Figure 1.

Analysis of sarcoma cell proliferation, apoptosis and PD-L1 expression before and after sunitinib treatment. (A) SaOS-2 and SYO-1 cell lines were treated for 24, 48, or 72 h with sunitinib (SUN) at various concentrations (0, 0.5, 1, 3, 5, 7 and 10 μM). The cell number was determined by colorimetric assay. Untreated cells (DMSO + 0 μM sunitinib) were used as negative control.

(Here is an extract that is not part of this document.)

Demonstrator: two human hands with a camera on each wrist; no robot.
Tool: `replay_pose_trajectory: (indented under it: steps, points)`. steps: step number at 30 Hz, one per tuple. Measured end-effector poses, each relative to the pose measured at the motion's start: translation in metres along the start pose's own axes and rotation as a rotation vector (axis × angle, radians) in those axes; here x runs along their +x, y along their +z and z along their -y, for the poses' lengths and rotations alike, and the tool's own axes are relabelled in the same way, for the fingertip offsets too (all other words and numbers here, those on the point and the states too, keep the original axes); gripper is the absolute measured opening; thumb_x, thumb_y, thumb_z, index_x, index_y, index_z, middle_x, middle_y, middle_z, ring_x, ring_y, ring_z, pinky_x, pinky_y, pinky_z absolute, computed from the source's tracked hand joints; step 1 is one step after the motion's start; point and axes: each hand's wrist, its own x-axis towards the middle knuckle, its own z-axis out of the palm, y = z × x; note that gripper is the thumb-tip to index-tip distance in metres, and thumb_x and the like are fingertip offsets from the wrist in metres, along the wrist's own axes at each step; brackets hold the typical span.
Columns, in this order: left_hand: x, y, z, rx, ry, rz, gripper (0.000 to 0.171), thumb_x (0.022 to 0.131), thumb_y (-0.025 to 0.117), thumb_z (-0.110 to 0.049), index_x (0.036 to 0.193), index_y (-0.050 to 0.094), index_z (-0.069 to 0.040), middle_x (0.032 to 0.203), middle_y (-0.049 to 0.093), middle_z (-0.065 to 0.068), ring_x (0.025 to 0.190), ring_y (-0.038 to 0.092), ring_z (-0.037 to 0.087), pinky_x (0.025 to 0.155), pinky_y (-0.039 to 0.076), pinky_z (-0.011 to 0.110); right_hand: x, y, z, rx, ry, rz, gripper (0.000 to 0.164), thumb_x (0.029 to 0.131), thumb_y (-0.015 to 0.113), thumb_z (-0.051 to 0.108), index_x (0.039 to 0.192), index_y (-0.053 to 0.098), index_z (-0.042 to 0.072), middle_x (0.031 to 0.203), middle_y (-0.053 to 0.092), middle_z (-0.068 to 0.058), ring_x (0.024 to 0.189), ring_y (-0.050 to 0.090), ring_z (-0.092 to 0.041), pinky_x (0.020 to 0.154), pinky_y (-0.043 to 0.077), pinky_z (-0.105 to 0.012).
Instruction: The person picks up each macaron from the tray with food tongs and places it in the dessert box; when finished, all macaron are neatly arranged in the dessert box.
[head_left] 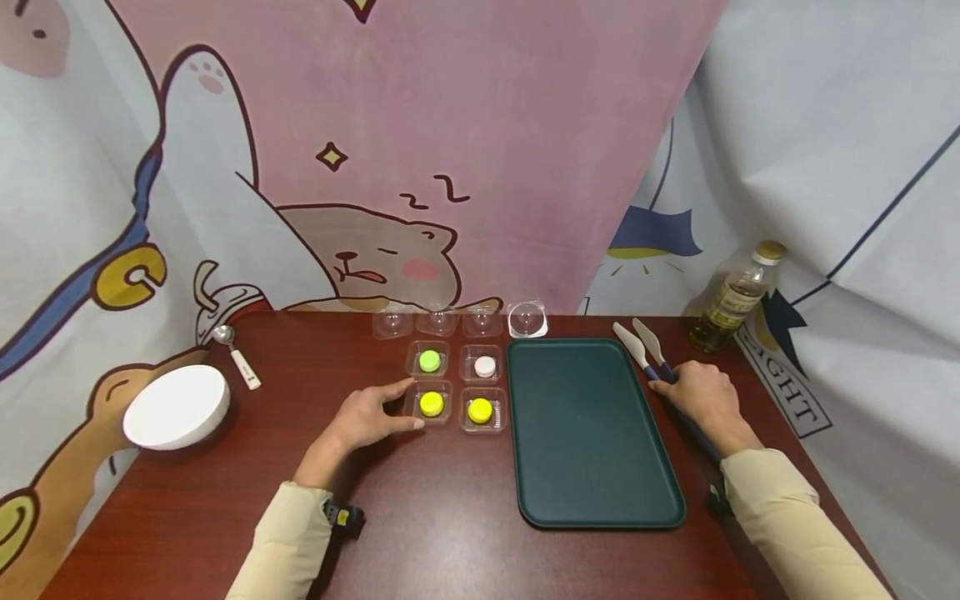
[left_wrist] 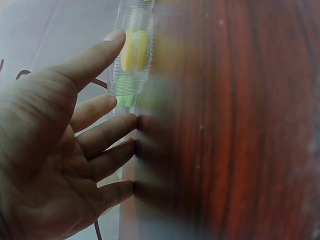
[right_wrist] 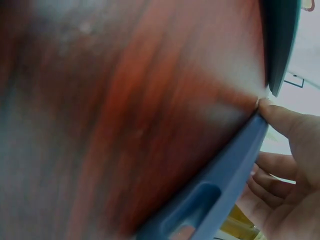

The values are represented as mean ± SEM of 5 independent experiments. *p < 0.05; **p < 0.01; ***p < 0.001; ****p < 0.0001 compared to untreated cells. (B) SaOS-2 and SYO-1 cell lines were treated for 24 h with sunitinib at various concentrations (10, 15, 20 and 30 μM) and analyzed by flow cytometry. The percentages of apoptotic Ann-V⁺ cells were calculated as differences between treated and untreated cells + DMSO. The concentrations which made it possible to achieve an apoptosis level of approximately 50% were chosen for the following functional experiments (20 or 15 μM sunitinib for SaOS-2 or SYO-1, respectively). The values are represented as mean ± SEM of 5 independent experiments. (C) Flow cytometry analysis of PD-L1 expression before and (D) after 24 h of sunitinib treatment at concentrations of 20 μM for SaOS-2 and 15 μM for SYO-1 cell lines (SaOS-2+SUN and SYO-1+SUN). The percentage of PD-L1 expression was expressed as fold change. Untreated cells (no treatment; NT) were used as reference and set at 1. The values are represented as mean ± SEM of 5 independent experiments. *p < 0.05; **p < 0.01; ***p < 0.001; ****p < 0.0001 compared to untreated cells.